For each line of the data below that holds "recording", copy the line.

-- Dataset section follows --

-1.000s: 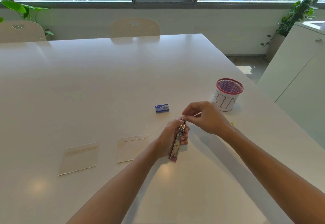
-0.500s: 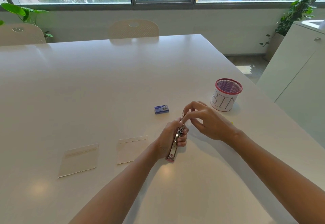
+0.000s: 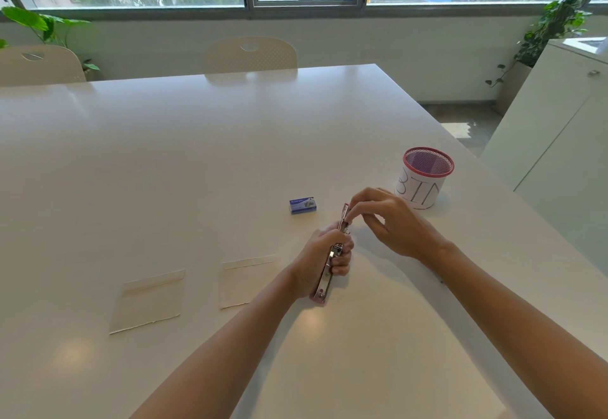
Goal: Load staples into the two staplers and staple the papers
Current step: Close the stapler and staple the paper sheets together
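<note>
My left grip [image 3: 320,259] is wrapped round the opened stapler [image 3: 329,264], held just above the worktop [image 3: 197,155]. My right grip [image 3: 386,218] pinches at its raised far end. The staple box [image 3: 302,205] lies just beyond; two paper stacks [image 3: 149,300] sit left.

The stapler [image 3: 328,270] is pink with a silvery metal channel, the small staple box [image 3: 302,205] blue with white print, the two papers [image 3: 149,300] cream on a glossy white table [image 3: 164,155], and the mesh bin [image 3: 424,176] pink-rimmed (its white wrap lettered "BIN" in black).
</note>
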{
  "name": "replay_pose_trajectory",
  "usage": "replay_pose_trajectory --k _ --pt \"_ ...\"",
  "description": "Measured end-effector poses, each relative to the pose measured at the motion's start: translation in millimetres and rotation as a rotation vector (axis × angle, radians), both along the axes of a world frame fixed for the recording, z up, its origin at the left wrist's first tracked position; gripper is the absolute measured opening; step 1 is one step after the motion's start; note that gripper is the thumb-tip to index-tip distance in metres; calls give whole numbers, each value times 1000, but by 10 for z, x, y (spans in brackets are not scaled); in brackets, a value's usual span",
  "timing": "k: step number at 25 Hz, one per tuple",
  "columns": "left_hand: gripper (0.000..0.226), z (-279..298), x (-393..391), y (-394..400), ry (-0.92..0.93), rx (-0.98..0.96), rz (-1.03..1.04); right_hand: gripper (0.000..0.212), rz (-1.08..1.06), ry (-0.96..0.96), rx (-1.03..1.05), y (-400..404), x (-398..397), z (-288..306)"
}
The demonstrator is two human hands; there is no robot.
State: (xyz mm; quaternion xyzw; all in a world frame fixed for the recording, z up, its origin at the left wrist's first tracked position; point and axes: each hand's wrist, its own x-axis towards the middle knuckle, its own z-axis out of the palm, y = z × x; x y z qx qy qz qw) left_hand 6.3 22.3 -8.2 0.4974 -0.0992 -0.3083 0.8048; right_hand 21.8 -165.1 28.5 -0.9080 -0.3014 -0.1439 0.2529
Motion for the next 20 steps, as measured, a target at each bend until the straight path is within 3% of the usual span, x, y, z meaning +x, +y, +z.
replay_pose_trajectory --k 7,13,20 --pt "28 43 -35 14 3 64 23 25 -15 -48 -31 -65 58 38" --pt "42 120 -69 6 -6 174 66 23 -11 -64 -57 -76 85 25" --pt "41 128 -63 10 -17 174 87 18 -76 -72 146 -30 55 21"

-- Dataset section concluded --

**Finished task:**
  "description": "Measured end-effector poses, each relative to the pose measured at the motion's start: translation in millimetres and rotation as a rotation vector (axis × angle, radians), both along the axes of a world frame fixed for the recording, z up, its origin at the left wrist's first tracked position; gripper is the absolute measured opening; step 1 is one step after the motion's start; note that gripper is the thumb-tip to index-tip distance in metres; calls give whole numbers, each value times 1000, but by 10 for z, x, y (spans in brackets are not scaled); in brackets, a value's usual span",
State: (xyz mm; quaternion xyzw; all in a world frame fixed for the recording, z up, its origin at the left wrist's first tracked position; point and axes: each hand's wrist, its own x-axis towards the middle knuckle, its own z-axis out of the palm, y = z × x; x y z qx qy qz qw) left_hand 6.3 22.3 -8.2 0.4974 -0.0992 -0.3083 0.8048; right_hand 21.8 -165.1 28.5 -0.9080 -0.3014 -0.1439 0.2529

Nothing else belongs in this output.